E così, nel breve volgere di qualche anno, La Baracca si è ritrovata in esilio, e non per colpa o per espiare alcuna pena, non per fare i furbi o i ganzi del finto alternume, ma perché il piccolo spazio non ha saputo farsi travolgere dall'insensatezza della non politica, dell'economicismo, dal mercato e dalla tecnologia.
Già un'azione politica dei politici sarebbe quella, per esempio, di venire a vedere uno spettacolo da noi, ma tutti se ne guardano bene, perché sanno cosa facciamo. Politica.
E questo vale per tutti, quando ci chiedono: cosa possiamo fare per voi? Non c'è altro da fare che essere presenti, politicamente.
Ma venire da noi, anche se per poco tempo, è recarsi su una soglia.
E trovarsi non si sa quanti spettatori vicino, magari pochissimi tanto da sentirsi soli e imbarazzati, o magari invece è la sera confortante della piccola folla ma sempre si tratta di stare fisicamente vicini, a contatto col corpo degli altri in un piccolo spazio esiliato.
Chi ci frequenta tutte queste cose le sa già. Scrivo per chi verrà per la prima volta, e probabilmente si sentirà "fuori luogo". E davvero lo sarà.

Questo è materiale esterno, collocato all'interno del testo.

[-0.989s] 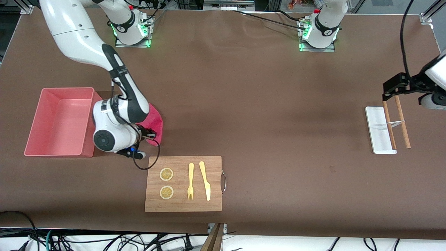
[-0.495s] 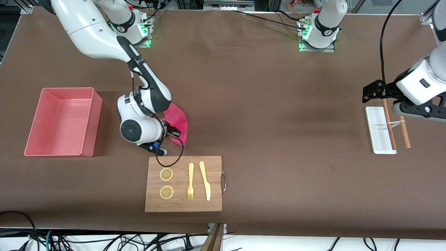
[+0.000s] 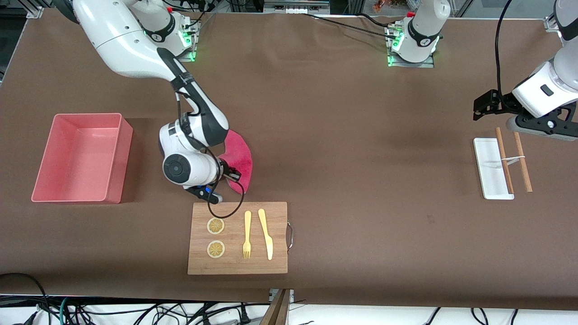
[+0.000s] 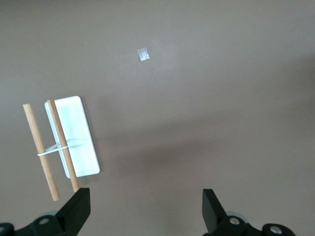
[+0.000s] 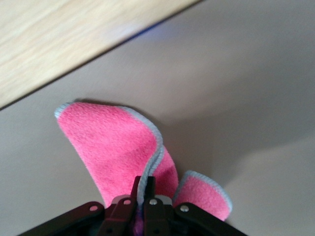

Per questo non crediamo alle promesse della politica, perché l'unico modo per aiutarci e pro-gettare è appunto essere presenti; e non servono più nemmeno i finanziamenti - che già danno inutilmente ai teatri pubblici - , perché chi vuole aiutare deve fare politica, deve recarsi sulla soglia, andare se necessario, per qualche tempo almeno, in esilio. Non in periferia, dico in esilio. O chiamarci là dove esso si trova o si forma.